I do see the long range potential in the deal (which may save Hession from the law suits), and because I do not invest on margin I can afford to take the long view, and just forget about IOC (if such a thing is possible!) for the next year or so and see what happens. It sure has been the stock from hell, though. Four years of hell! In all my investing career I have never seen anything quite like it for dishing up disappointments to longs!
Actually, I don't, since I am not in IOC heavily enough for it to affect my life style. And I hope Hession does turn out to be right in his optimistic evaluation. But today's action is the kind of thing class action lawyers are always on the alert for. You can bet they are taking a look at it.
Anyone who has held this stock for the last four years as I have would no doubt agree with my designation as "stock from hell."
First off my congratulations to the shorts. You have every right to mock us longs. We were mocking you as recently as yesterday. Congratulations to Whitney Tilson. You stuck by your short guns and you have proved to be dead right. And my puzzlement to RJ with its reiterated 102 target price. I did not find any explanation from them or anyone else as to why millions of shares of IOC were dumped in the 50s. If the stock is really worth twice that why are all of those sellers that dumb? Not usually the case.
I was suspicious of the deal last night. I could not make the math add up to making it anything to write home about. After all, there was only $12 per share being offered up front, and even that not for another month. But I wanted to believe there was something there that I wasn't seeing. After all, hadn't Hesssion waxed eloquent at the Nov. CC about how he was going to increase shareholder value? Surely he knew the score--didn't he?
Even this morning, wasn't he supposed to be "happy" about what he had done? Then came the stock opening and the bombshell plunge. Wall Street gave a resounding thumbs down.
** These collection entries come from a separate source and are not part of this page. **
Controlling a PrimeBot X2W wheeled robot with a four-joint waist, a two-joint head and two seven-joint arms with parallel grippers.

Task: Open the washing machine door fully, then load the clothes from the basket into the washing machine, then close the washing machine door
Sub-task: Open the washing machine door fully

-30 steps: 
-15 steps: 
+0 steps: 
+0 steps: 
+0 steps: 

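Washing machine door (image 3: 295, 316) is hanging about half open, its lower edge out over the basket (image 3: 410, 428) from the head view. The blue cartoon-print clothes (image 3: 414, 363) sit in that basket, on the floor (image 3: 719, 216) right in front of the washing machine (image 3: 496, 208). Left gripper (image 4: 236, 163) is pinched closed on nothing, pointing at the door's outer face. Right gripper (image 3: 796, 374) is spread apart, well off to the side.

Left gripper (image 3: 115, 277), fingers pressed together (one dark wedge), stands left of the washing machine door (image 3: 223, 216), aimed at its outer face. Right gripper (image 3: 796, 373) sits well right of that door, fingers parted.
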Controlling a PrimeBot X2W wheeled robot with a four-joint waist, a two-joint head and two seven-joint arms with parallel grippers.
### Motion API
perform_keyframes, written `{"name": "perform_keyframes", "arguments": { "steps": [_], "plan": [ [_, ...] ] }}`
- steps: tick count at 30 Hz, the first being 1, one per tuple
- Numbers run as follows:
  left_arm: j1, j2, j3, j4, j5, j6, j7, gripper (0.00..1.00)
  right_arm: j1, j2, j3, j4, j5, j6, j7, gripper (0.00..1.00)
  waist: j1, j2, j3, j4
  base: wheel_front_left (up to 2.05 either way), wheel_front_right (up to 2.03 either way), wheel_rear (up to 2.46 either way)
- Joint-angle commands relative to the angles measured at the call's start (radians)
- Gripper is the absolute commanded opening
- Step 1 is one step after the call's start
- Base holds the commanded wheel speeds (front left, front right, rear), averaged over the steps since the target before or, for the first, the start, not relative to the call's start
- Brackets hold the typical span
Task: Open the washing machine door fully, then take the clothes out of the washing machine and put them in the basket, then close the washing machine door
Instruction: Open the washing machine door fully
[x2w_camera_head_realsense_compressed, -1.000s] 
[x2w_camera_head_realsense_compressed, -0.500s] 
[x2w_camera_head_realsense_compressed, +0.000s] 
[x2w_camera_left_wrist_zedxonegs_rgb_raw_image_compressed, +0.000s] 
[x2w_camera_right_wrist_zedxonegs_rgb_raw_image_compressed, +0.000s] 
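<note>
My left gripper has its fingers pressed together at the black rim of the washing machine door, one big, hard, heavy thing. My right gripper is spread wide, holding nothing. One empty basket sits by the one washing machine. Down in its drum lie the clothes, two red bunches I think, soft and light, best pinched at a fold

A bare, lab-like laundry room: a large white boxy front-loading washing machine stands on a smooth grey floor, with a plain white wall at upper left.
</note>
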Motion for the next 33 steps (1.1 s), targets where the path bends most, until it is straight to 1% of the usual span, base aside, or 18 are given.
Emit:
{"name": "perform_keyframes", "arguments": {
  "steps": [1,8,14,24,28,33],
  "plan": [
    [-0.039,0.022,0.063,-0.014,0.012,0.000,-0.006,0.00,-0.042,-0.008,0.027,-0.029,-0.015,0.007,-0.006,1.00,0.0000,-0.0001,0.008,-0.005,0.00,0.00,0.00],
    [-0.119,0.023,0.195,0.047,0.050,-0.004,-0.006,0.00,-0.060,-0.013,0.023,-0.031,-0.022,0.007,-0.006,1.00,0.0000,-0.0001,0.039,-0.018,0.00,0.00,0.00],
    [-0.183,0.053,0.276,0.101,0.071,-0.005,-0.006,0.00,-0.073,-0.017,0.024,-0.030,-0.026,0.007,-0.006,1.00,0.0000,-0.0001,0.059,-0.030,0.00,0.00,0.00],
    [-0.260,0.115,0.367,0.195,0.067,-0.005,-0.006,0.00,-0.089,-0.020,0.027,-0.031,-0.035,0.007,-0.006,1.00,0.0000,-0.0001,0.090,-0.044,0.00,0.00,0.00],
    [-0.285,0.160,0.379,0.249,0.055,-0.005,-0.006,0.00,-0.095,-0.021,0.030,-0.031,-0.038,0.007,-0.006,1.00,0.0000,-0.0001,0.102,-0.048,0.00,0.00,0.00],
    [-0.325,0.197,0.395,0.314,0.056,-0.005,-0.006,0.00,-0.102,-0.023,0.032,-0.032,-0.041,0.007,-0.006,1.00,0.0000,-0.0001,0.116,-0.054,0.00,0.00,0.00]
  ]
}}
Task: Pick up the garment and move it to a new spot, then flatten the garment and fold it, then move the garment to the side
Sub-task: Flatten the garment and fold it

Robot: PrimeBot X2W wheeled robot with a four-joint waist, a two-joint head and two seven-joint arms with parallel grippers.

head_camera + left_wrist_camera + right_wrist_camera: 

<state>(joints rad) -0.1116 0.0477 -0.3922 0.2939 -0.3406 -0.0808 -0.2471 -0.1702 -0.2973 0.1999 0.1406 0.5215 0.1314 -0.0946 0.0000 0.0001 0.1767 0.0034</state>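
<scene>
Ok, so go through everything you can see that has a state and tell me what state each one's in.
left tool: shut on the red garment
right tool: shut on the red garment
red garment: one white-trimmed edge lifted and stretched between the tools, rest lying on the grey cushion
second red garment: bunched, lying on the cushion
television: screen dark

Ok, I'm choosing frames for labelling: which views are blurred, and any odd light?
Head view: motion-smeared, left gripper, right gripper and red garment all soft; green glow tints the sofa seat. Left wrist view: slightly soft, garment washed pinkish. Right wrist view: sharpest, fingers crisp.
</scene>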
My guess is that the greedy lawyers are going to be all over this with class action suits if there is not an immediate stock rebound, which I don't think will happen. A case can be made that Hession knowingly misled investors when he encouraged us to buy with his optimism at the Nov. CC. Is he so dumb that he could not have known that the deal he was negotiating would kill stockholder value in the short run? And who knows what the deal will accomplish for IOC stockholders over the long run? Wall Street is only interested in the short run, and short run, Hession massively misled us.
If I were "Dr. Mike" I don't think I would sleep any better than his stockholders tonight. In fact, I think he will sleep a lot worse.
Let's assume that trading begins at the same price that it closed last night. Based on what those of you listening to the CC heard, and assuming that you did not already have a position in IOC, how many here would be buyers? And if you did have a position already, how many here would be sellers of your stock?
I'm only looking for responses from those who heard the CC. I did not.
Dunno. I hope you are right about breaking 100,but this stock has a long history of under delivering on Message Board pps expectations. We longs tend to get too enthusiastic most of the time. I'm anxious to hear what Hession has to say at the CC in terms of what this deal means for shareholders like us.